**WHAT TO DO**
Answer with one number: the count of lines in this material that hold the word "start".

**GIVEN INFORMATION**
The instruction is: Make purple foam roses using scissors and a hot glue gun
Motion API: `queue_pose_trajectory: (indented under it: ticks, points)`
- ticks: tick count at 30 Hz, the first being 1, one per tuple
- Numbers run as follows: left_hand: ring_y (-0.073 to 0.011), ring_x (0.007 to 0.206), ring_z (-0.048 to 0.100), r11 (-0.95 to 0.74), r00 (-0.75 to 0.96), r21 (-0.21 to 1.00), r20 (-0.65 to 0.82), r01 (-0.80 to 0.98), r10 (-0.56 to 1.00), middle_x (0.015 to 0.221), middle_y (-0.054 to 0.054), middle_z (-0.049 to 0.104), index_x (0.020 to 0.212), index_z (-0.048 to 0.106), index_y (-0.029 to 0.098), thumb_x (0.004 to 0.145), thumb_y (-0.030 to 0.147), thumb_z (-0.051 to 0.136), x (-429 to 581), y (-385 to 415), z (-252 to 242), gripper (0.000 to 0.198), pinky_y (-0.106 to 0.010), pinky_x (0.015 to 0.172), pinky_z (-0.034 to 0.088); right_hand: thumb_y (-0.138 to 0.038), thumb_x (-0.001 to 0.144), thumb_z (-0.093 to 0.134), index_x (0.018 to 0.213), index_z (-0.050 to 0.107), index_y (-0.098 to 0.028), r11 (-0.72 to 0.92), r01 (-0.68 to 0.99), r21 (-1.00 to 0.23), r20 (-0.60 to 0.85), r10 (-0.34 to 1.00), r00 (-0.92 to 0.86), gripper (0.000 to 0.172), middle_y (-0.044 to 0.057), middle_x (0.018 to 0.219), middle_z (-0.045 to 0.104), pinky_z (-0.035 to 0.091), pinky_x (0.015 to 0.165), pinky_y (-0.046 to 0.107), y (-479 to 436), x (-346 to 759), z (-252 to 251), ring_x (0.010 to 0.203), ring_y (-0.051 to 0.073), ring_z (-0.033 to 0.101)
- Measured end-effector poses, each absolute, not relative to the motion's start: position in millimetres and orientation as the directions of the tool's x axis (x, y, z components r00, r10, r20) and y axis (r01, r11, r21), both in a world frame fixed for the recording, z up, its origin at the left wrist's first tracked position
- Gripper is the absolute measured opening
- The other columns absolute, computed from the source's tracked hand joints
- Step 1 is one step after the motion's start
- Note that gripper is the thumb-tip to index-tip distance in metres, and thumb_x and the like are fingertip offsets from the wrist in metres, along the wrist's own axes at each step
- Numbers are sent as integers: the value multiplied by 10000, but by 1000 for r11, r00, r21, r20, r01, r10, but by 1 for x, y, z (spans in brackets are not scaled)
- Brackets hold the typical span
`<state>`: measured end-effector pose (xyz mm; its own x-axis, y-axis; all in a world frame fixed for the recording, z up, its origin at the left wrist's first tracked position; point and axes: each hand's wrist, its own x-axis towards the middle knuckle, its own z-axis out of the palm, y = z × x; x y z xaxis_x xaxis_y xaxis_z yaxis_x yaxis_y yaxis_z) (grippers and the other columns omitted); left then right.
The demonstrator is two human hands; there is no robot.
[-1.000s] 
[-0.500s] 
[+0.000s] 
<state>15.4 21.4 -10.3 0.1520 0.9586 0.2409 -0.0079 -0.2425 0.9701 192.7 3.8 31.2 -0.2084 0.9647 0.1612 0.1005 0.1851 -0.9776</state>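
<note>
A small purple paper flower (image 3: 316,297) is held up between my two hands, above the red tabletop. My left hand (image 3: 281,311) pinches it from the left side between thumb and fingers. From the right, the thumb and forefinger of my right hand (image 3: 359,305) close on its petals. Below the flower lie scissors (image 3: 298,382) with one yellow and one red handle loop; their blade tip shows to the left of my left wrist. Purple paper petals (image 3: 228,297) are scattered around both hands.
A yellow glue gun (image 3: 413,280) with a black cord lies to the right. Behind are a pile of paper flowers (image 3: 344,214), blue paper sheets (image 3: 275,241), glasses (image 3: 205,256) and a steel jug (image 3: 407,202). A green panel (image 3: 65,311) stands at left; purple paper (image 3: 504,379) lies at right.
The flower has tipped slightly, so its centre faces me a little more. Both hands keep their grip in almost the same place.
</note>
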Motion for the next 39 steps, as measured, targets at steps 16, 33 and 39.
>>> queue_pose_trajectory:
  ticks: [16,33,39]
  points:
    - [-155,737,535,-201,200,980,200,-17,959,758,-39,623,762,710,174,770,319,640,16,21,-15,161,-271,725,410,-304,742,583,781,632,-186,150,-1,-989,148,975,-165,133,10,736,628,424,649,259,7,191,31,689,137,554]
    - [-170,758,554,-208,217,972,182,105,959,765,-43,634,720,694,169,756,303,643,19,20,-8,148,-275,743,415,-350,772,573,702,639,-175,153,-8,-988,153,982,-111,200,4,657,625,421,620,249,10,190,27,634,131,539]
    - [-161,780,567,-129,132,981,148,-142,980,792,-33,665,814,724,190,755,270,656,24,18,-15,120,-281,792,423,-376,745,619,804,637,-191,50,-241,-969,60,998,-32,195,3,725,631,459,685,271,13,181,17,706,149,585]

**FINISHED EXERCISE**
2